Ces deux derniers étés, j’ai écrit des romans — courts, dans le temps que je pouvais m’impartir. L’un a trouvé preneur, l’autre pas (pas encore, fit-il en feignant l’optimisme). Menace sur l’Empire et Après la guerre. J’ai réalisé, discutant ce week-end avec mes amis graphistes, qu’un instant je mélangeais le début de l’un avec l’autre : c’est que les deux remontent et bouclent, en quelque sorte, un imaginaire personnel développé il y a déjà longtemps, celui de certaines années lyonnaises, et que je me suis efforcé dans ces deux textes de capter, de circonscrire assez complètement.
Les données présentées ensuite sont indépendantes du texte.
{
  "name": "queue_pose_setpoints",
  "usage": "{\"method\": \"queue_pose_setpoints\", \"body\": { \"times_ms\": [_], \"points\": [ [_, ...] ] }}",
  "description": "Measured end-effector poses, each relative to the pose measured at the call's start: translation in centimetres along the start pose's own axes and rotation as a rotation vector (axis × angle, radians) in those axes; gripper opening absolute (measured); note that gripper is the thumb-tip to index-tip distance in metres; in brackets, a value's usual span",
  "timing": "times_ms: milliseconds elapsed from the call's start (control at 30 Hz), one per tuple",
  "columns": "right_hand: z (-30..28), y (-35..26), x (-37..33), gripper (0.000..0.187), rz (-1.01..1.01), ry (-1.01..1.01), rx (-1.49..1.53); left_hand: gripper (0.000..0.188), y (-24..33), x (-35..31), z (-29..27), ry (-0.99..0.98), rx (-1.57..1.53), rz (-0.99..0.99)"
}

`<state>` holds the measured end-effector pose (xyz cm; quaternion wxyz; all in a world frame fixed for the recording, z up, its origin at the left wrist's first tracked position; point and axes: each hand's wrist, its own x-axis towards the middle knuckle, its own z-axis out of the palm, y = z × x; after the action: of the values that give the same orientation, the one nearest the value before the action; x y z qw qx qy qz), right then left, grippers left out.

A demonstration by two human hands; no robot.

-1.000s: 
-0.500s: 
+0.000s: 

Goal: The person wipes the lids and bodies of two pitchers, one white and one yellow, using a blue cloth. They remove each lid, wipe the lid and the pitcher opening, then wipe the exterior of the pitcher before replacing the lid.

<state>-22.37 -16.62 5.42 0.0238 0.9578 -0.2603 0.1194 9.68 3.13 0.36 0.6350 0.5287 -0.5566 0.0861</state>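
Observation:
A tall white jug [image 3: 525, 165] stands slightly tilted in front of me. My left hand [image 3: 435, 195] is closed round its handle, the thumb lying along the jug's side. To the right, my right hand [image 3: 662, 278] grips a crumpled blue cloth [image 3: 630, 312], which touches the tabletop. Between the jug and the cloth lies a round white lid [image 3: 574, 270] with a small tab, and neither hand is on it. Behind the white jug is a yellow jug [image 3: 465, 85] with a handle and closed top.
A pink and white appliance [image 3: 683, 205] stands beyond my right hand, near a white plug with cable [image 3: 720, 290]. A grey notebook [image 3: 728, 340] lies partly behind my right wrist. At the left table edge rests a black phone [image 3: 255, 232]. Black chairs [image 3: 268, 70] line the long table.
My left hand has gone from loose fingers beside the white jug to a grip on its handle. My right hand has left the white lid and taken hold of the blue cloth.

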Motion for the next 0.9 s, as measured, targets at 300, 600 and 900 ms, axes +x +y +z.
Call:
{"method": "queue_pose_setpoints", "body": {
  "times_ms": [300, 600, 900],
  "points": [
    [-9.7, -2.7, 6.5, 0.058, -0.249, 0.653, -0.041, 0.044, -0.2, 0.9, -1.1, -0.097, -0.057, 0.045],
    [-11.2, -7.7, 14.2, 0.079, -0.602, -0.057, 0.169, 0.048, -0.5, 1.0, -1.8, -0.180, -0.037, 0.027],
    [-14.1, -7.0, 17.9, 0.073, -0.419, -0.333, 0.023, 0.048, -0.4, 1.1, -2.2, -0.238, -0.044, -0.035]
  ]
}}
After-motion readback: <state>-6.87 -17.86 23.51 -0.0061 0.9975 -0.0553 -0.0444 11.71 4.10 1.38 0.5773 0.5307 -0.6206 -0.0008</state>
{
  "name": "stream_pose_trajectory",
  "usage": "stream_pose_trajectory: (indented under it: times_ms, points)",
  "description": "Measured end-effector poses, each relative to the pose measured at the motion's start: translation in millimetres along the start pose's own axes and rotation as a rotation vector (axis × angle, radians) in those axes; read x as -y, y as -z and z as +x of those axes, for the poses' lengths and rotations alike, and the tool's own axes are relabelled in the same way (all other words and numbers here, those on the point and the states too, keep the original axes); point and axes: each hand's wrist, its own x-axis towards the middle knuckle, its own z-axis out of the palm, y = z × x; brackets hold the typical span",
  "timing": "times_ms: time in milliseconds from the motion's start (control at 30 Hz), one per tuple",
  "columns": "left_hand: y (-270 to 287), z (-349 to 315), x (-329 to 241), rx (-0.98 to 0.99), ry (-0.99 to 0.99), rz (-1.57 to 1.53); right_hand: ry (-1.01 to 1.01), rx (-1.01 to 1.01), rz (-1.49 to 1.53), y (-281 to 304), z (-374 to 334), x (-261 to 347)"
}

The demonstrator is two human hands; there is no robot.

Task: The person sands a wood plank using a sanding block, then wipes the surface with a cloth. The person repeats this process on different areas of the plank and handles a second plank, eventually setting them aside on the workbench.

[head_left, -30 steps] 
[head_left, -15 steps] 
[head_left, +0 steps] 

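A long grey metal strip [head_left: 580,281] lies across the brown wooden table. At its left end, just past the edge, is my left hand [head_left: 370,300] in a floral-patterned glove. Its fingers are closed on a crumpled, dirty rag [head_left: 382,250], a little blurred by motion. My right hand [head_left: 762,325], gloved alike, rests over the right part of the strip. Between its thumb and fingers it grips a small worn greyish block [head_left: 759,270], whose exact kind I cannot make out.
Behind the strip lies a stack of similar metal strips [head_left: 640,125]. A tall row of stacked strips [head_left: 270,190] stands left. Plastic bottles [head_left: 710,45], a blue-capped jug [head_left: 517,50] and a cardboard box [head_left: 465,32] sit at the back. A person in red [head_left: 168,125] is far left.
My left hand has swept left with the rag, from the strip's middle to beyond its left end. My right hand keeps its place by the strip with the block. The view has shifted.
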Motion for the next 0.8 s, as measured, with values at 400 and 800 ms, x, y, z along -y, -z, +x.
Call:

Menace sur l’Empire, il s’agissait tout d’abord d’un synopsis développé pour un copain bédéaste, qui n’alla pas bien loin, puis d’un autre synopsis, développé celui-ci avec Ugo Bellagamba dans l’espoir de l’écrire ensemble, cela n’alla pas non plus bien loin. Je n’ai rien gardé des apports d’Ugo, sciemment, afin de développer mes propres idées, ambiances, inspirations d’alors, si longuement infusées. L’autre roman était né d’un essai de début d’ébauche de collaboration avec Jean-Jacques Girardot puis d’une commande de Sébastien Hayez, les deux inaboutis. Deux éditeurs l’ont déjà refusé, les jeux sont faits, rien ne va plus.